— What to work on —
Among the entries that follow, locate the line with "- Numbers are" and the line with "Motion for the". Output those lines and all lines in between, exactly, minus the pictures.

====

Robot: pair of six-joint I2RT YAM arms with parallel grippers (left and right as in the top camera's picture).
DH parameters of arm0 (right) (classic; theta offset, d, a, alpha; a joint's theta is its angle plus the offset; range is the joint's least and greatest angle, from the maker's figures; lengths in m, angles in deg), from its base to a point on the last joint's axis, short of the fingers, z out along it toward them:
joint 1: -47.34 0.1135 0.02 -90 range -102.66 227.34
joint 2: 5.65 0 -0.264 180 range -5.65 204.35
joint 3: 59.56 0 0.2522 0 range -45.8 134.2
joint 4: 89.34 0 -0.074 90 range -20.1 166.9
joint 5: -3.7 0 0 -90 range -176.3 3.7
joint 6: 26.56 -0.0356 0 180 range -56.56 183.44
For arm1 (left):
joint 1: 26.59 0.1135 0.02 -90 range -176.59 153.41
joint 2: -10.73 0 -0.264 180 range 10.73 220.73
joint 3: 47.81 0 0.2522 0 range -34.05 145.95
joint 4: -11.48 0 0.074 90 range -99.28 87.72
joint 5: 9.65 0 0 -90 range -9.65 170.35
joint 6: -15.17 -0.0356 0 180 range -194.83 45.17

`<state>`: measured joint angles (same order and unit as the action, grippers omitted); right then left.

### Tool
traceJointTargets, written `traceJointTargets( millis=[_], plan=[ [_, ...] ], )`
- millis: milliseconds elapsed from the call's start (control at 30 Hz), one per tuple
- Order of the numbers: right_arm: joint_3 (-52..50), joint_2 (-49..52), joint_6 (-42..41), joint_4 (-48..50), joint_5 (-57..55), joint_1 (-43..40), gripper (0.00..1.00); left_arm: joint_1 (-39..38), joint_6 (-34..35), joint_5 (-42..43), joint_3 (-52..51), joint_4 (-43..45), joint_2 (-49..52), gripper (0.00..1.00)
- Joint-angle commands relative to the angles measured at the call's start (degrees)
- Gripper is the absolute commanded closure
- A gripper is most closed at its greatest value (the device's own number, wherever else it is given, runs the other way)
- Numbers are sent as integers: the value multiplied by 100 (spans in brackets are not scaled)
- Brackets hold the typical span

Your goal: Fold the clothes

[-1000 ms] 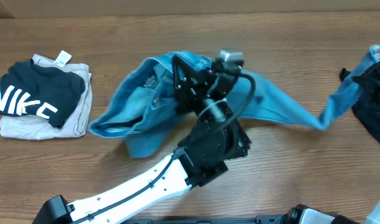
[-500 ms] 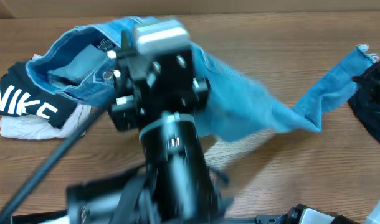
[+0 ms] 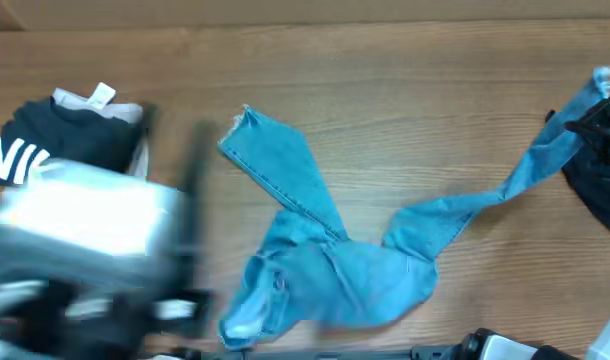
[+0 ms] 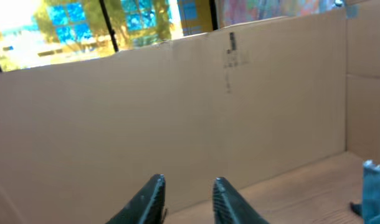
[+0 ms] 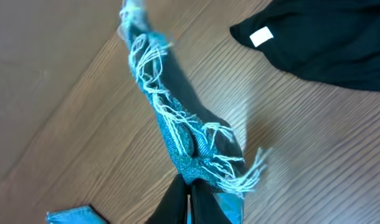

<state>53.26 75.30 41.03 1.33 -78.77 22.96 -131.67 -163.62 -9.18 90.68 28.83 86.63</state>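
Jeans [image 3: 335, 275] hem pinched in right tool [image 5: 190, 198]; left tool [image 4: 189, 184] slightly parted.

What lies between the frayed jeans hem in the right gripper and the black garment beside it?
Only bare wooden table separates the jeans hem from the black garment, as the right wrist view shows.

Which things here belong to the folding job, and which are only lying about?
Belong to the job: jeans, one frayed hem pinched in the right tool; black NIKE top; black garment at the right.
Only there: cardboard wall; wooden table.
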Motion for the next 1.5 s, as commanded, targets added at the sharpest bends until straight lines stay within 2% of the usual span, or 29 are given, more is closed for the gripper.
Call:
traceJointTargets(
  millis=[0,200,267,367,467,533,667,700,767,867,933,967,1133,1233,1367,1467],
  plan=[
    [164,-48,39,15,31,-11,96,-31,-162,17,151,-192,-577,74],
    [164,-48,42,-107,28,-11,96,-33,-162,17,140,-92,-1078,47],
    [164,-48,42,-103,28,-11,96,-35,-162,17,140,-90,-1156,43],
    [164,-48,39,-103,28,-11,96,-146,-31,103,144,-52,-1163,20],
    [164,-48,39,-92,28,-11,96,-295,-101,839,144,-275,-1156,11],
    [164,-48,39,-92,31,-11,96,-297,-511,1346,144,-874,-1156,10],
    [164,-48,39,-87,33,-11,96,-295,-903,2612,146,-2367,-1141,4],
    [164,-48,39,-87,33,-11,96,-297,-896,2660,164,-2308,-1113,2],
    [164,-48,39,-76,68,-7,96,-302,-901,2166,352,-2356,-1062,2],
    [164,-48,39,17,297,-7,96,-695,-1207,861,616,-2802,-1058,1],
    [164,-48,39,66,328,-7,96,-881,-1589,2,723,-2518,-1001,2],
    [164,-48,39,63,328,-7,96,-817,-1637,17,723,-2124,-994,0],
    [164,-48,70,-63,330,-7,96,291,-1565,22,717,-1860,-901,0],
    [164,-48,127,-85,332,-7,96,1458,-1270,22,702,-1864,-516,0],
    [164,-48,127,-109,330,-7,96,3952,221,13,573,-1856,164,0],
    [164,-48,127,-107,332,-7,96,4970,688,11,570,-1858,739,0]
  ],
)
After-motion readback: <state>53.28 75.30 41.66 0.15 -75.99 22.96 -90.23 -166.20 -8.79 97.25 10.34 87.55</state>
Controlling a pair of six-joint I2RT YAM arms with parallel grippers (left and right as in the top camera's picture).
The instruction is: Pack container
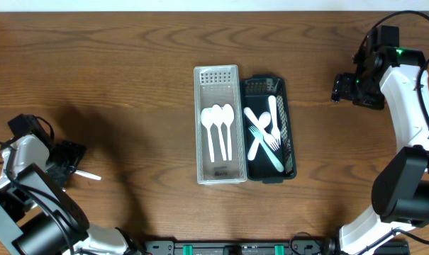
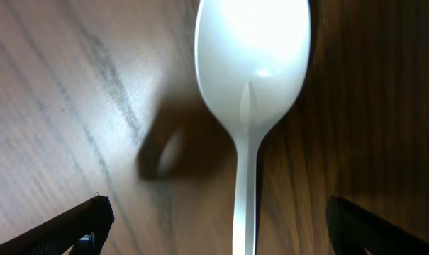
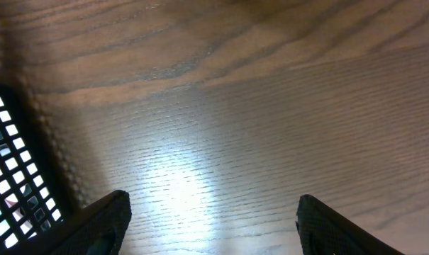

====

— Result of the task —
- Numbers are sent as integers: the value multiplied by 100 (spans in brackets are not scaled)
- Brackets hold the typical span

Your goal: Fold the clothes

[-1000 ms] 
[-500 ms] 
[+0 ms] 
[+0 ms] 
[+0 ms] 

<state>53.26 75.30 41.03 1.33 -78.77 22.96 -131.67 -163.62 -9.18 90.68 28.83 86.63</state>
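Jeans [image 3: 335, 275] hem pinched in right tool [image 5: 190, 198]; left tool [image 4: 189, 184] slightly parted.

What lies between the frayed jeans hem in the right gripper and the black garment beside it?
Only bare wooden table separates the jeans hem from the black garment, as the right wrist view shows.

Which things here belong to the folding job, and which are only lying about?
Belong to the job: jeans, one frayed hem pinched in the right tool; black NIKE top; black garment at the right.
Only there: cardboard wall; wooden table.
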Motion for the next 1.5 s, as commanded, targets added at the sharpest bends until straight lines stay within 2% of the usual span, or 29 are given, more is closed for the gripper.

Nothing remains to be added to the answer.